Behold the results was negative. I'm HSV negative it's been 4 years since I got my complete healing naturally with the help of Drchala from west Africa who I find here on RUclips channel .
Yes, exactly! Most times i'm very confident, these days... However, whenever i am pulled into anxiety, for whatever reason, that's when my confidence gets Shakey. It doesn't help the situation when i'm surrounded by individuals who tend to pretend to "love" me and want what's best for me to my face, yet seem to only want to increase my anxiety and lower my confidence for their own personal gain.
Behold the results was negative. I'm HSV negative it's been 4 years since I got my complete healing naturally with the help of Drchala from west Africa who I find here on RUclips channel .
I never offer my opinion. I am unable to connect with other people. My emotional intelligence is 0, I am unable to read the emotions of others. My only emotions are Shame, Anger, Sorrow.
Okay so for me, the boundaries thing: it's not low self-esteem, it's that i do genuinely wish to be of service to others whenever and wherever i can, that's what gives my life meaning and purpose... ...it just took me a while to realize that so many other people purposely take advantage of individuals like myself so that they may benefit, even though the "service" i'm providing them turns out to actually be enabling. For example, a friend of my younger brother called me through Facebook to ask if i would help him get a friend out of jail. My first thought, of course, was: why on Earth would you call me for this? However, being the individual that i am, i try my best not to judge others, as i, myself, constantly feel judged by others, and so i think about the times i was stuck like that and had no one to call, and i don't want anyone to suffer as i have, so i tend to go out of my way for people who wouldn't do the same for me, even if they could. That particular night, i initially said i would help, reluctantly, but then upon reconsidering, i realized it was a kind of test from the universe and that it was important for me to say no, as it was equally important for the other individual to be told no. No is not a "bad word." It's just that some of us were conditioned never to tell others no, while others were conditioned to never take "no" for an answer. Again, thank you for all you do! Namaste 💜🙏🏽🕊️
Just for the record, a clean space surrounded by Toxic Energy from Unhealed Humans isn't any more productive. In fact, it has been my experience that the clutter results from the Toxic Energy seeping in and then continues to contribute to the problem. When i lived completely alone, with no other energies around me to affect my energy, i always kept a clean home, cooked healthy meals for myself, got plenty of rest, made it to work on time, all of that. However, the only time i had like that was during my first pregnancy. Once you're the sole provider, protector and caretaker for another individual being of any kind, your life tends to become all about them and the cycle of self-neglect you learned in childhood (Martyrdom) begins all over again...

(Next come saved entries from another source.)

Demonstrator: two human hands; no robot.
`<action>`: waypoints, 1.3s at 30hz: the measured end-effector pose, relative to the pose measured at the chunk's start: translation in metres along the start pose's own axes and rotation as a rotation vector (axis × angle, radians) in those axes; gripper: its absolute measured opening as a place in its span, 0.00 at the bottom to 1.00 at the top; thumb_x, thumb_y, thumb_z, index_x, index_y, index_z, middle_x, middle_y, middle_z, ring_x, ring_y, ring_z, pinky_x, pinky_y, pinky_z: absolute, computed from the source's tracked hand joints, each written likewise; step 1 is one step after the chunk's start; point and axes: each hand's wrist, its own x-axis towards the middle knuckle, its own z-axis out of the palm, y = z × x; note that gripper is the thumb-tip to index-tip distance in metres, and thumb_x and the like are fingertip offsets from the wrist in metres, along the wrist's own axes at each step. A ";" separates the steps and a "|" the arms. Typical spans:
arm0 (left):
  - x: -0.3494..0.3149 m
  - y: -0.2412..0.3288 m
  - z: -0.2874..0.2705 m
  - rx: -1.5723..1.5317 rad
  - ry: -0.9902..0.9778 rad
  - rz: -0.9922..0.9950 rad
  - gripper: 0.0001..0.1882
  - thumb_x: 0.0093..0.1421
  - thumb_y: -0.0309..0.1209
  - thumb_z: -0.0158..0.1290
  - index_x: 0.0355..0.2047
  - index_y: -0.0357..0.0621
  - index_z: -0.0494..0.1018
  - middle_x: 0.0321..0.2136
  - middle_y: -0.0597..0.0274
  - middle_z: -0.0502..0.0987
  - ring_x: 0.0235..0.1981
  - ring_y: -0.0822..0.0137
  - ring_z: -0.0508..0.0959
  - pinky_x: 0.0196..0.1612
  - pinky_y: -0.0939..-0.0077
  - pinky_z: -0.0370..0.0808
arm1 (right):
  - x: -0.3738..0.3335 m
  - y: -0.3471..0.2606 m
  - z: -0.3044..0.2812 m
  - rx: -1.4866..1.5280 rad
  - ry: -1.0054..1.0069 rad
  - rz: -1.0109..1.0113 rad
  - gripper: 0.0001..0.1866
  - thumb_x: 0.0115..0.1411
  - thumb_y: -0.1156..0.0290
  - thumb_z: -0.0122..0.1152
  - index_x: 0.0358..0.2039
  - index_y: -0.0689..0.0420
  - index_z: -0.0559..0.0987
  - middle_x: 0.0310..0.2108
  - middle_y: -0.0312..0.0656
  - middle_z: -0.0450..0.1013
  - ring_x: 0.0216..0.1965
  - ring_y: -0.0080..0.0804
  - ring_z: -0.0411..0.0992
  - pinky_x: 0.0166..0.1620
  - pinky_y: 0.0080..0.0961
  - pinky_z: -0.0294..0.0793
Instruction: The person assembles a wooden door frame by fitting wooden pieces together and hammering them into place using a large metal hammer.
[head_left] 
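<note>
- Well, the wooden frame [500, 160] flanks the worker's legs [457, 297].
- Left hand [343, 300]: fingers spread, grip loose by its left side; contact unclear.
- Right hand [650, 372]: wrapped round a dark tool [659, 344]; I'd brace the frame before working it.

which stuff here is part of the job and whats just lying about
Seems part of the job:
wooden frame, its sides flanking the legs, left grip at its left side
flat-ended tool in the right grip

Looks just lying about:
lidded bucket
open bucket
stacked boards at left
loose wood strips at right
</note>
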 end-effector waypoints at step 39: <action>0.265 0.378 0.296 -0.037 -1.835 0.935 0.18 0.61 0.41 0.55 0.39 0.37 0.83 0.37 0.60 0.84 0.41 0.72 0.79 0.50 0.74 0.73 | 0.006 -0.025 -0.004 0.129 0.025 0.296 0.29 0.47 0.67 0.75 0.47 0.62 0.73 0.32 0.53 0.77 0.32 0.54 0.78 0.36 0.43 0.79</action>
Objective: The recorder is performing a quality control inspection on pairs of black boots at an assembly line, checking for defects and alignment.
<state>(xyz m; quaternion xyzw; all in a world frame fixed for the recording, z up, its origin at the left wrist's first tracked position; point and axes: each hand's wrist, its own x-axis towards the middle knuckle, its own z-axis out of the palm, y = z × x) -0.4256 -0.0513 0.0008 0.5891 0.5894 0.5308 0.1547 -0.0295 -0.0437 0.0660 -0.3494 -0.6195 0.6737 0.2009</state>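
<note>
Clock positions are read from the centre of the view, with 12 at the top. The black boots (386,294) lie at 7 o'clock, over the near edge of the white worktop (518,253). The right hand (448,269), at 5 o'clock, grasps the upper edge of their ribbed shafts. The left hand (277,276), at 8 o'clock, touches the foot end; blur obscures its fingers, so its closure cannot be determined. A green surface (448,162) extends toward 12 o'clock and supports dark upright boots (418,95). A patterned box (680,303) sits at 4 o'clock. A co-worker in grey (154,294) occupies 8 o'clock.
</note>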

Thank you for putting together a calmly well spoken video that’s not shouting for subs and likes. It’s nice to listen to you
Emotional abuse destroyed my self esteem. Trying to find ways to gain confidence
I have 21 inch waist due to dwarfism amd was told I shouldn't be seen in public I don't want to go outside anymore. People are disturbed by my appearance but it's not my fault. I cant make my self go to the pool anymore. Im 5 foot 1 and my hips are a 30 fullest part of my behind. My shoulders are 30. All bones are stunted. Anorexia in childhood permanently fused bones so they will never be any larger than that even gaining weight didn't improve the size. Im also very prone to cancer so must be very lean so never going to be the size people want after two horrible comments about hiding myself I did.

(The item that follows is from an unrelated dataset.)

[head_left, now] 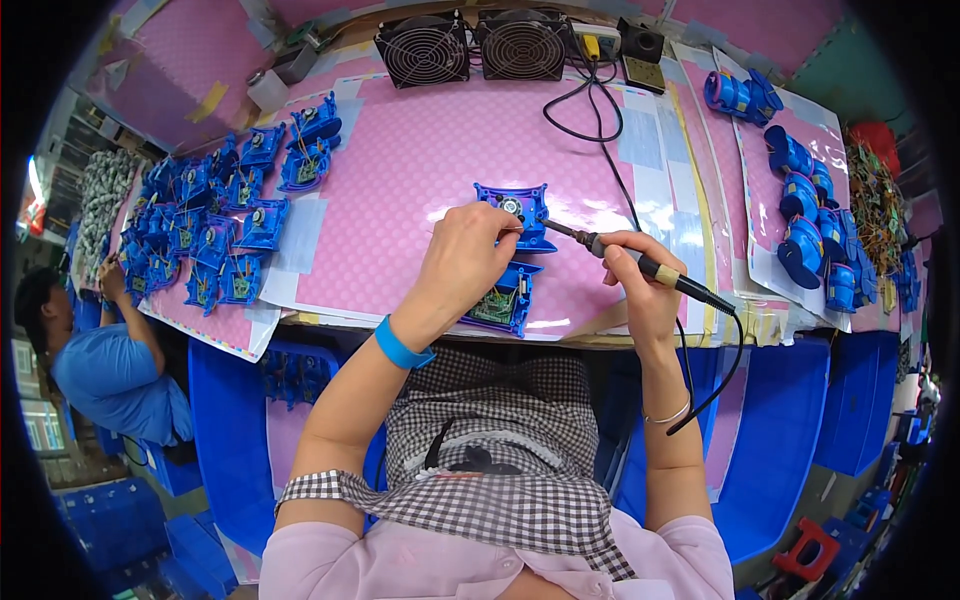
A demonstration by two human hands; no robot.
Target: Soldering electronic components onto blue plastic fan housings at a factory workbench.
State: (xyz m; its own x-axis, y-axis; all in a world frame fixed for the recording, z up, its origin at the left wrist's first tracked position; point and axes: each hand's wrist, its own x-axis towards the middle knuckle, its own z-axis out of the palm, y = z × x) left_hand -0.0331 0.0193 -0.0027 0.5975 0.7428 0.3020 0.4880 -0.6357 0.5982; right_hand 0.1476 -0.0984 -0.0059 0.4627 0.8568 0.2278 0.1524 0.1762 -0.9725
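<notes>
In my right hand (643,285) is a soldering iron (662,273), held like a pen. Its metal tip points left and reaches the right side of an open blue plastic housing (534,193) with a round speaker-like part inside. Over that housing's lower left edge, my left hand (468,250) has its thumb and fingers pinched together. What they hold, if anything, is too small to make out. Just nearer to me lies a second blue housing half (522,318) with a green circuit board (492,305) in it, partly behind my left hand.
Many open blue housings (205,240) with wires crowd the left of the table. Closed rounded blue units (800,195) lie at the right, beside bundled wires (875,200). Two black fans (422,52), a soldering stand (641,45) and a looping black cable (548,112) are behind. A co-worker (115,365) sits left.
</notes>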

😯This is so me and I didn't think I had low self esteem!
Thank you.
Behold the results was negative. I'm HSV negative it's been 4 years since I got my complete healing naturally with the help of Drchala from west Africa who I find here on RUclips channel .

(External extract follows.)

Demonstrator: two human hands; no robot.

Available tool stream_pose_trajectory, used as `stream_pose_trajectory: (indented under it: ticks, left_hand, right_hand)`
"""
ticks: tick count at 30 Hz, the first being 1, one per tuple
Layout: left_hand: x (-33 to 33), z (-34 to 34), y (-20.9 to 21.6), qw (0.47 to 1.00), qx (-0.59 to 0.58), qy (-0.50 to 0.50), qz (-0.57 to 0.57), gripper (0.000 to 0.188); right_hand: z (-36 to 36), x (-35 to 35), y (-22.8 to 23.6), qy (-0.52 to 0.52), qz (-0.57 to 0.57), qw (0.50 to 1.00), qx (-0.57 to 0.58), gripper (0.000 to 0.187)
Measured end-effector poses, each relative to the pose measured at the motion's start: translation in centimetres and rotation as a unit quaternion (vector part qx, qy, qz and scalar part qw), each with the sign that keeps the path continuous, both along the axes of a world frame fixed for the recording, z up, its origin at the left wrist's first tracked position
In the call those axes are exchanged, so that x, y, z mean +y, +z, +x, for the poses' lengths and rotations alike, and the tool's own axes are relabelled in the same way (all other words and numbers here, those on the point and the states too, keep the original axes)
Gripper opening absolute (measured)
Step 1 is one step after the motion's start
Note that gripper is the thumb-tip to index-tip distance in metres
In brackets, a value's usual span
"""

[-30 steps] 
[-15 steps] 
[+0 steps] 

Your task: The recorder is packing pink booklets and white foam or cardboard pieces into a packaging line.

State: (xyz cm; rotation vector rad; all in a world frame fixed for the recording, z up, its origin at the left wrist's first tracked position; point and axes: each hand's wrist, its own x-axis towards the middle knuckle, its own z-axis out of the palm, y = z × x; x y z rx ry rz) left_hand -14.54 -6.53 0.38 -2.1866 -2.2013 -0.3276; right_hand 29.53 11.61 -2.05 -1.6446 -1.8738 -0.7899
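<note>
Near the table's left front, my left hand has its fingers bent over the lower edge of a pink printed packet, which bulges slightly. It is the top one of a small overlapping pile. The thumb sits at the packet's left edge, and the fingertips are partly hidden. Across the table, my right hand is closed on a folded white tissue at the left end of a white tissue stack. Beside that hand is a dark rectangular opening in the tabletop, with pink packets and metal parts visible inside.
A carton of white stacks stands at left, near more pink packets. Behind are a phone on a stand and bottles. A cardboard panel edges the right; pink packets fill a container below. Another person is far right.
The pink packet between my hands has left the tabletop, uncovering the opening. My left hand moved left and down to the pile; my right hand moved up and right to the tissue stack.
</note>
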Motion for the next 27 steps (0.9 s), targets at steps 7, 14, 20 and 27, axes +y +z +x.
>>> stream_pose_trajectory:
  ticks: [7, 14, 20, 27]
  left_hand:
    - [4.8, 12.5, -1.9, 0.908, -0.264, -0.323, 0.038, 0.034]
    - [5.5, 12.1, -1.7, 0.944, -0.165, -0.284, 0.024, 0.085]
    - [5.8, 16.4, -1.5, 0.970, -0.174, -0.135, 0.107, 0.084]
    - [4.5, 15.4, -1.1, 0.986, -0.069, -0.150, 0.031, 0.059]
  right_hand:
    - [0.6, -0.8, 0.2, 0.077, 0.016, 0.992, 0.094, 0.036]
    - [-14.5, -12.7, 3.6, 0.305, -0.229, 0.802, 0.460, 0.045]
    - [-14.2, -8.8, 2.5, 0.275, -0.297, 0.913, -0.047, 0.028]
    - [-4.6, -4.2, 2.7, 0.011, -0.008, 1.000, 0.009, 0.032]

Yes, exactly! Most times i'm very confident, these days...
However, whenever i am pulled into anxiety, for whatever reason, that's when my confidence gets Shakey.
It doesn't help the situation when i'm surrounded by individuals who tend to pretend to "love" me and want what's best for me to my face, yet seem to only want to increase my anxiety and lower my confidence for their own personal gain.
Behold the results was negative. I'm HSV negative it's been 4 years since I got my complete healing naturally with the help of Drchala from west Africa who I find here on RUclips channel .
I never had low self esteem. I've always loved myself. I just let this world get to me so bad until I started hating myself.
I never offer my opinion. I am unable to connect with other people. My emotional intelligence is 0, I am unable to read the emotions of others. My only emotions are Shame, Anger, Sorrow.
Okay so for me, the boundaries thing: it's not low self-esteem, it's that i do genuinely wish to be of service to others whenever and wherever i can, that's what gives my life meaning and purpose...
...it just took me a while to realize that so many other people purposely take advantage of individuals like myself so that they may benefit, even though the "service" i'm providing them turns out to actually be enabling.
For example, a friend of my younger brother called me through Facebook to ask if i would help him get a friend out of jail.
My first thought, of course, was: why on Earth would you call me for this?
However, being the individual that i am, i try my best not to judge others, as i, myself, constantly feel judged by others, and so i think about the times i was stuck like that and had no one to call, and i don't want anyone to suffer as i have, so i tend to go out of my way for people who wouldn't do the same for me, even if they could.
That particular night, i initially said i would help, reluctantly, but then upon reconsidering, i realized it was a kind of test from the universe and that it was important for me to say no, as it was equally important for the other individual to be told no.
No is not a "bad word."
It's just that some of us were conditioned never to tell others no, while others were conditioned to never take "no" for an answer.
Again, thank you for all you do!
Namaste 💜🙏🏽🕊️
This is lovely advice
Good information ❤ thanks 😊
Welcome 😊
Just for the record, a clean space surrounded by Toxic Energy from Unhealed Humans isn't any more productive. In fact, it has been my experience that the clutter results from the Toxic Energy seeping in and then continues to contribute to the problem.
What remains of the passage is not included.